Some observers argued that in addition to the profit-sharing and investment requirements, the $6 billion corporate guarantee was too onerous. The Mexican Government responded that the purpose of the guarantee was to ensure companies entering the Mexican market are solvent and experienced. In this regard, Colombia’s experience in bid rounds after its reforms are illustrative. While greatly successful in terms of blocks awarded, in many cases investment, drilling and certainly production did not flow in a commensurate fashion.
But in at least one way, the tender bore some fruit. One of the main goals of energy reform is to open Mexico’s energy sector to new entrants.
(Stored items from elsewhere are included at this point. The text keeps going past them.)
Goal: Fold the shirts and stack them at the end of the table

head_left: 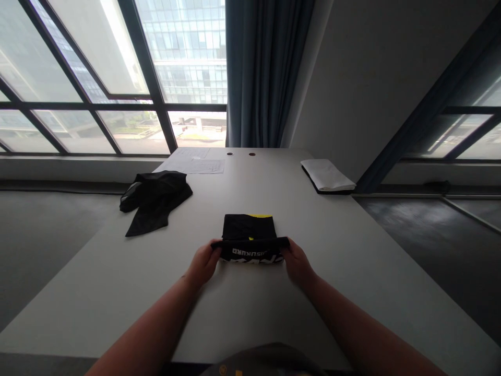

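Between my hands is a folded black garment (249, 227) with white lettering, upside down to me, and a yellow strip along its far edge. Its near part is lifted and bent over, so a folded edge runs from hand to hand above the rest. My left hand (204, 262) pinches the left end of that edge. At the right end, my right hand (298, 261) grips the same edge, thumb on the near side. The garment's far part lies flat on the white table (250, 188). Fingers behind the cloth are hidden.
A crumpled black cloth (158, 196) hangs partly over the table's left edge. Sheets of paper (201, 166) lie at the far left. A folded white cloth (327, 175) on something black is at the far right. Behind are windows and a blue curtain (266, 73).
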`<state>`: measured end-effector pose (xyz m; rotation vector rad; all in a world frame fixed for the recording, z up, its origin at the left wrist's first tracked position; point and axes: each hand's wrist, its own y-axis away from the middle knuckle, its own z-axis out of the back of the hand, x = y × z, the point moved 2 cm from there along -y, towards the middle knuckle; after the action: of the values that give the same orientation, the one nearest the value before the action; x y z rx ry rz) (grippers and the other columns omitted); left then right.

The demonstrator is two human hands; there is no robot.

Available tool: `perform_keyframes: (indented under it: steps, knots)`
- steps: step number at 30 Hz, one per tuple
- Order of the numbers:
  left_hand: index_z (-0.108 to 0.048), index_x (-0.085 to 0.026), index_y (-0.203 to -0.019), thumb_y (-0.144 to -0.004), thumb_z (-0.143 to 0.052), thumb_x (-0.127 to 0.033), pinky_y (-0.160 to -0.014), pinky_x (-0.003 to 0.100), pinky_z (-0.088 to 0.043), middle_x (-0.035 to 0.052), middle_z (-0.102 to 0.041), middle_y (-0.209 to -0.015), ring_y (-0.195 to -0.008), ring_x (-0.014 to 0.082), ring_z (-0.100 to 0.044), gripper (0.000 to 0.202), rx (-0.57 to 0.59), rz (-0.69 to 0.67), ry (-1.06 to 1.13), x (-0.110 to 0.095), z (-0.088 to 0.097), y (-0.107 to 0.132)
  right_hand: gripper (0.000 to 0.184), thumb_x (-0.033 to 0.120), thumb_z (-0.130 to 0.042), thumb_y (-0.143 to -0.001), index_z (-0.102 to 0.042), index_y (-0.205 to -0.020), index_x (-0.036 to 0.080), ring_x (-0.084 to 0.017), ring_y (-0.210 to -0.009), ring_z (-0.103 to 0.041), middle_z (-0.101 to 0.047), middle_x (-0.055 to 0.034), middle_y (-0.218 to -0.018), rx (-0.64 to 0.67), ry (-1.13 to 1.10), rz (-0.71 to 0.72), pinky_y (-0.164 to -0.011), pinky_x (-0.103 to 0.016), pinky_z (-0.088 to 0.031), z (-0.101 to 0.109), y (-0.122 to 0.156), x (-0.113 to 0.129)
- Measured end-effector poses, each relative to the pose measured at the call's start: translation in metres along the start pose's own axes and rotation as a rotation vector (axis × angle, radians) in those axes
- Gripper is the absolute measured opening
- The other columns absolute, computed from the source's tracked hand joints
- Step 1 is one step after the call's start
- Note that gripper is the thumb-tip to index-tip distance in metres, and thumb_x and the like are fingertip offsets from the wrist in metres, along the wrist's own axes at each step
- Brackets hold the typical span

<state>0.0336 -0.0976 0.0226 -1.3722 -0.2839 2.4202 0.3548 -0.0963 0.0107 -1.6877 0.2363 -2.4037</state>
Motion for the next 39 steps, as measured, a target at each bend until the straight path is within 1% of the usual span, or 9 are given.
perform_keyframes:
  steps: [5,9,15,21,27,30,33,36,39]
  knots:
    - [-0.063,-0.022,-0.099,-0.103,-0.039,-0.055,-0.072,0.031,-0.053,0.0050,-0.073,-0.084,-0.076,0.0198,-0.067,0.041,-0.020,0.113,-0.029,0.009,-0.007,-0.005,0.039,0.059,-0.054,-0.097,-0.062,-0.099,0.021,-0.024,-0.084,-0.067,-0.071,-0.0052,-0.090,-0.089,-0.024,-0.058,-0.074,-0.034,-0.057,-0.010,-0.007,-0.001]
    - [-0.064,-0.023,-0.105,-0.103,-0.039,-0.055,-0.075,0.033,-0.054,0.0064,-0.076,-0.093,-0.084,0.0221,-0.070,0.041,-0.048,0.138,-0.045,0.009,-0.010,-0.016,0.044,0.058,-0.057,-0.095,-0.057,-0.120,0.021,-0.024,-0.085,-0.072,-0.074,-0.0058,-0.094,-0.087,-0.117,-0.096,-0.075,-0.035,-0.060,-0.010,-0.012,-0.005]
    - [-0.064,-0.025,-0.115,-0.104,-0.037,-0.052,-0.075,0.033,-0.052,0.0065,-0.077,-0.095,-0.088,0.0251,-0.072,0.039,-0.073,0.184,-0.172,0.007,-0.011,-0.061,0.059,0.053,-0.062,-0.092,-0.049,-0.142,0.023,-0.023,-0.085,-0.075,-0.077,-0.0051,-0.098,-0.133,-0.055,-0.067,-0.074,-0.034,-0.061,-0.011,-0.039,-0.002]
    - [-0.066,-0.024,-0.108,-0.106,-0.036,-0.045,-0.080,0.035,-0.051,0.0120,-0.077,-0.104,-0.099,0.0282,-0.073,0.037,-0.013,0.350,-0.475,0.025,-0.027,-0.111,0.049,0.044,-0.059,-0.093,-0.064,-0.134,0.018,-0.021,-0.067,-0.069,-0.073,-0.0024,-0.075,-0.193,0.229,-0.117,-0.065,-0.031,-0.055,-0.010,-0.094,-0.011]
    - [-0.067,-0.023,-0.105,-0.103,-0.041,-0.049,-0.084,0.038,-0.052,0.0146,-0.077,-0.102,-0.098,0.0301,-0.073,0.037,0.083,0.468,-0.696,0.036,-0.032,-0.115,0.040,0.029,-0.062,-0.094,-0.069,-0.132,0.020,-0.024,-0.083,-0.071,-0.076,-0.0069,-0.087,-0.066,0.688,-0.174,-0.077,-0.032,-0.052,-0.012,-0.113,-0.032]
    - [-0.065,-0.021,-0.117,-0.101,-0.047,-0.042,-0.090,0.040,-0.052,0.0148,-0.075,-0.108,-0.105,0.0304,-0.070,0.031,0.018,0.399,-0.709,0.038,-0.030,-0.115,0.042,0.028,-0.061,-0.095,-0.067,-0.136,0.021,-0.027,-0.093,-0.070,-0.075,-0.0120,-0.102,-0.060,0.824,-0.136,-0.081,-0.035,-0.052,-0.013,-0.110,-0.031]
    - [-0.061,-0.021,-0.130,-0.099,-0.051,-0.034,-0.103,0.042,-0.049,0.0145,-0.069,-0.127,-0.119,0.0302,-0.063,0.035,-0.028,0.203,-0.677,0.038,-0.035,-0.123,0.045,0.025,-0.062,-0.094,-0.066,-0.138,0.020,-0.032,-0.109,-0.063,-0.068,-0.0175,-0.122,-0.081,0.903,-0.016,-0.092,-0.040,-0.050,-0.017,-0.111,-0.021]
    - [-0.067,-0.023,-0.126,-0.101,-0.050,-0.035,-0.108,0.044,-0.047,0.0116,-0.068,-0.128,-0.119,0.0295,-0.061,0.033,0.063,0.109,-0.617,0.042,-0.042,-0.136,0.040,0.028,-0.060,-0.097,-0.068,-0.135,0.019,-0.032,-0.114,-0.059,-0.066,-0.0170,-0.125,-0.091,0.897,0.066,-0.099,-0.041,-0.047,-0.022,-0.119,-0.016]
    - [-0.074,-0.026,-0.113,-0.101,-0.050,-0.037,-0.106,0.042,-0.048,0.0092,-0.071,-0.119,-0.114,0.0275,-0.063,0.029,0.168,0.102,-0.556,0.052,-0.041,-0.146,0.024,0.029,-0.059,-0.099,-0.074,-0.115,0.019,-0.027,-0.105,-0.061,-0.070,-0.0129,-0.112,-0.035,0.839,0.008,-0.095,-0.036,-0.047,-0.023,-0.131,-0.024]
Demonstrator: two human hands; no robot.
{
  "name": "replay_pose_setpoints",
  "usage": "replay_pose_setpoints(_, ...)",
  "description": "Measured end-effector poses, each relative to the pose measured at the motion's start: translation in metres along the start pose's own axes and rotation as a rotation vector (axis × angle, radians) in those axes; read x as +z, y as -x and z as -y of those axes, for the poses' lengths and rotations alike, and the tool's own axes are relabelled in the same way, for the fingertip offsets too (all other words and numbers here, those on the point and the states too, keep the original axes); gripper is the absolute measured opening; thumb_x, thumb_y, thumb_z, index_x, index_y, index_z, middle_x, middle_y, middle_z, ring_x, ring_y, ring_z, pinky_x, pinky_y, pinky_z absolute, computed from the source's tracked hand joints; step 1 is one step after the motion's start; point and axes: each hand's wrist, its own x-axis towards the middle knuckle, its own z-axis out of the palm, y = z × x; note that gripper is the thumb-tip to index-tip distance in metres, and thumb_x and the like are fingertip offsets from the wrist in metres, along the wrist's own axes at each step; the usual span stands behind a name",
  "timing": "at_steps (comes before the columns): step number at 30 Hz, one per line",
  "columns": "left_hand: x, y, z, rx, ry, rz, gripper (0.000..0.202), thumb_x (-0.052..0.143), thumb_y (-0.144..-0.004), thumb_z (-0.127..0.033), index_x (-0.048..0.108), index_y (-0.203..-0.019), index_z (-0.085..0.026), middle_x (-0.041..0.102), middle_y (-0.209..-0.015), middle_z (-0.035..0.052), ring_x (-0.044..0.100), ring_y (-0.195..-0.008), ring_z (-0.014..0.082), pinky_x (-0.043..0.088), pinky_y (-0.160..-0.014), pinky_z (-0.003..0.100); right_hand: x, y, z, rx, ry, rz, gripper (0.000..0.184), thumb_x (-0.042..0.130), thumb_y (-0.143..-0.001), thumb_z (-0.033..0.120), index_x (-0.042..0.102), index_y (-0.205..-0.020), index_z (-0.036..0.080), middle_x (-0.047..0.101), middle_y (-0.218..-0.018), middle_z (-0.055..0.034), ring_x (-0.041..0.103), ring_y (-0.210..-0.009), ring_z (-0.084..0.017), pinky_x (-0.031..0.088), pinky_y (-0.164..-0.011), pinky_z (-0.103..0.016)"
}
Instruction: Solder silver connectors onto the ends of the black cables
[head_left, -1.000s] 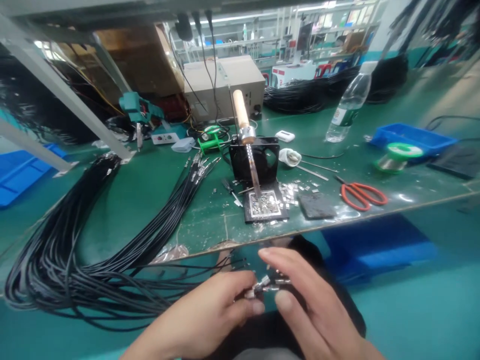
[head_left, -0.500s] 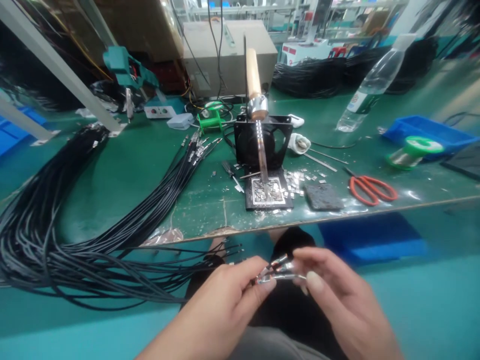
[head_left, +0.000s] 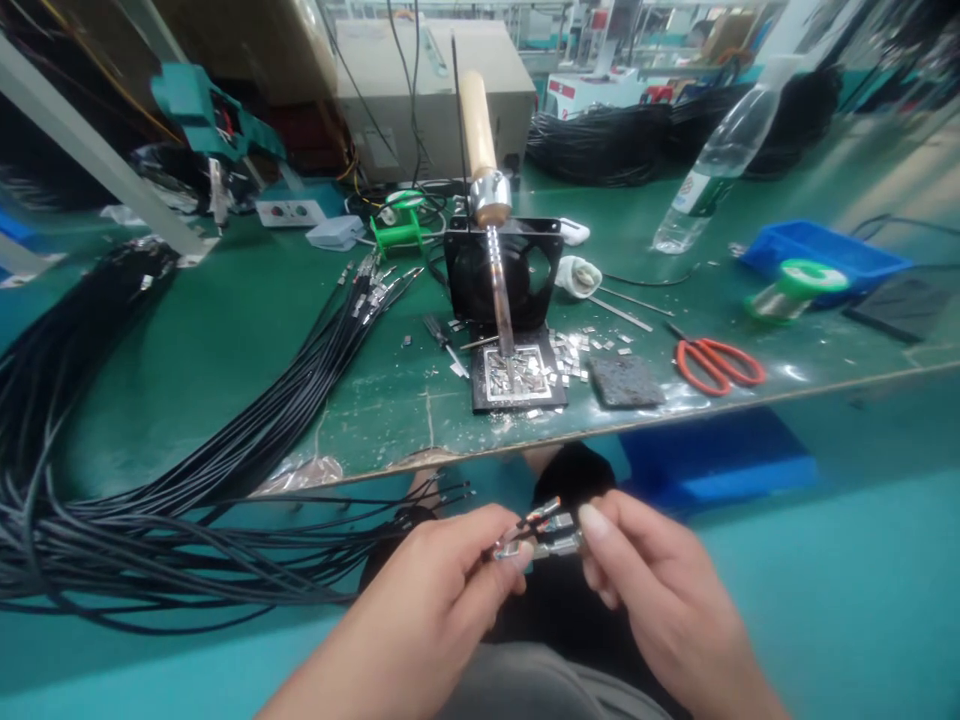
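Observation:
My left hand is closed around several black cables, whose stripped ends and metal connectors stick out past the thumb over my lap. My right hand pinches at the tip of one connector with thumb and fingers; the exact contact is partly hidden. Behind the left hand, the held cables run into the loose bundle of black cables hanging along the table edge. Above both hands, a wooden-handled soldering iron points down at a small tray of metal connector pieces.
A black fan stands behind the iron. To the right lie a grey block, orange-handled scissors, a solder spool, a blue tray and a plastic bottle. Loose metal pieces litter the green table.
The right thumb and fingers have closed in on the connector end, where they were spread more before. The held cable ends are turned slightly. The whole view has shifted a little.

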Motion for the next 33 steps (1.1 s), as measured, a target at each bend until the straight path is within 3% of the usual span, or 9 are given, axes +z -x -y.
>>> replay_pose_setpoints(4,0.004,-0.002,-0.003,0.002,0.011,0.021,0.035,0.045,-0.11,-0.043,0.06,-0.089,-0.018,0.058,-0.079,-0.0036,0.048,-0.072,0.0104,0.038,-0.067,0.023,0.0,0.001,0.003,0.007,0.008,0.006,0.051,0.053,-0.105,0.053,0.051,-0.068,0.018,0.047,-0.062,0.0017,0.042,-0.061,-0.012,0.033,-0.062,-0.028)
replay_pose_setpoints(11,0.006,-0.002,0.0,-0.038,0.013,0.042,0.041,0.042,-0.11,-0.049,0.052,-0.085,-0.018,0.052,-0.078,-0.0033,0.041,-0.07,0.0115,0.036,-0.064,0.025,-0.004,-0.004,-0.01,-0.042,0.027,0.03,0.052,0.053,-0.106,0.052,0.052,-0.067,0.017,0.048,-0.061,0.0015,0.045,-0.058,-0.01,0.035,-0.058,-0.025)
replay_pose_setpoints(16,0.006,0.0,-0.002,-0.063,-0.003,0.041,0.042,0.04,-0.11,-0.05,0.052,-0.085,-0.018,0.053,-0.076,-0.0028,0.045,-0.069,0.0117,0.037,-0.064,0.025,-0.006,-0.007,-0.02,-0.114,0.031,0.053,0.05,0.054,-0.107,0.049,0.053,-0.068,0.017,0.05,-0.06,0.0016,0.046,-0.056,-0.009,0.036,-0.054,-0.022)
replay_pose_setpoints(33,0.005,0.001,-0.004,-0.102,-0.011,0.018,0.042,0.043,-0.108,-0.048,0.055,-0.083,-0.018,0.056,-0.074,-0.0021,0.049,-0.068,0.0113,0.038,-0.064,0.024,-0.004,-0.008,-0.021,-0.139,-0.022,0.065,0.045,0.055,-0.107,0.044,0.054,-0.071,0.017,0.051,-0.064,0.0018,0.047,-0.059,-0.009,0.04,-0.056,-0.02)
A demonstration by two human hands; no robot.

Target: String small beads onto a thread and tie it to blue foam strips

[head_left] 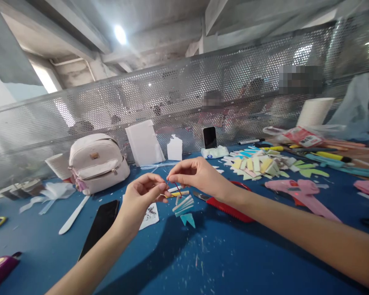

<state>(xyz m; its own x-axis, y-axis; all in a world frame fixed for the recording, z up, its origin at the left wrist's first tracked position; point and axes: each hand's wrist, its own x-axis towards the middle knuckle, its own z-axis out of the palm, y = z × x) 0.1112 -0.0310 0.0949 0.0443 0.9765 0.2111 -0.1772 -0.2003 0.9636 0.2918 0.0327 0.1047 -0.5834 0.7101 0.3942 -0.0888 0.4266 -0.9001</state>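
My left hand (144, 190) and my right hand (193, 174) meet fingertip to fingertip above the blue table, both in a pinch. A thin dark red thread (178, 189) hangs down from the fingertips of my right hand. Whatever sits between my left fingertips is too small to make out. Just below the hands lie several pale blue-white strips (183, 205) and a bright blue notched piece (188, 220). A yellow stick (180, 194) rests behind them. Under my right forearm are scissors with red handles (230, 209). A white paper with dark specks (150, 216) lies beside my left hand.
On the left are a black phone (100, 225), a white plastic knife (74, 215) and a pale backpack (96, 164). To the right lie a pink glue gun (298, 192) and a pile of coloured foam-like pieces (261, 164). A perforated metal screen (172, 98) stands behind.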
Nine international and Mexican firms participated in the bid round and two blocks were awarded to Mexico-based Sierra Oil & Gas in a consortium with Talos Energy from the US and Premier Oil from the UK.
That is to say that the big winner yesterday was a consortium that included British and US companies, led by a company established in Mexico specifically to go after these new opportunities; that should be noted if not celebrated.
The success of Mexico’s historic energy reform measures will not be determined by the first tender of 14 blocks in shallow water. Though knocked back on their heels, the government still has time to prove itself. To borrow from the current cycling action underway in France, July 15 in Mexico City was not the final stretch down the Champs-Elysees in Paris. There are plenty of hills and legs still to race for Mexico. But they cannot hope to regain momentum merely by drafting.
Success with Pemex’s farm-outs and the deepwater tender would be important shots in the energy reform agenda’s arm and boost momentum anew.
Jeremy Martin is director of the energy program at the Institute of the Americas, a policy center focused on Western Hemisphere Affairs based at the University of California, San Diego. Alexis Arthur is an energy policy associate at the institute.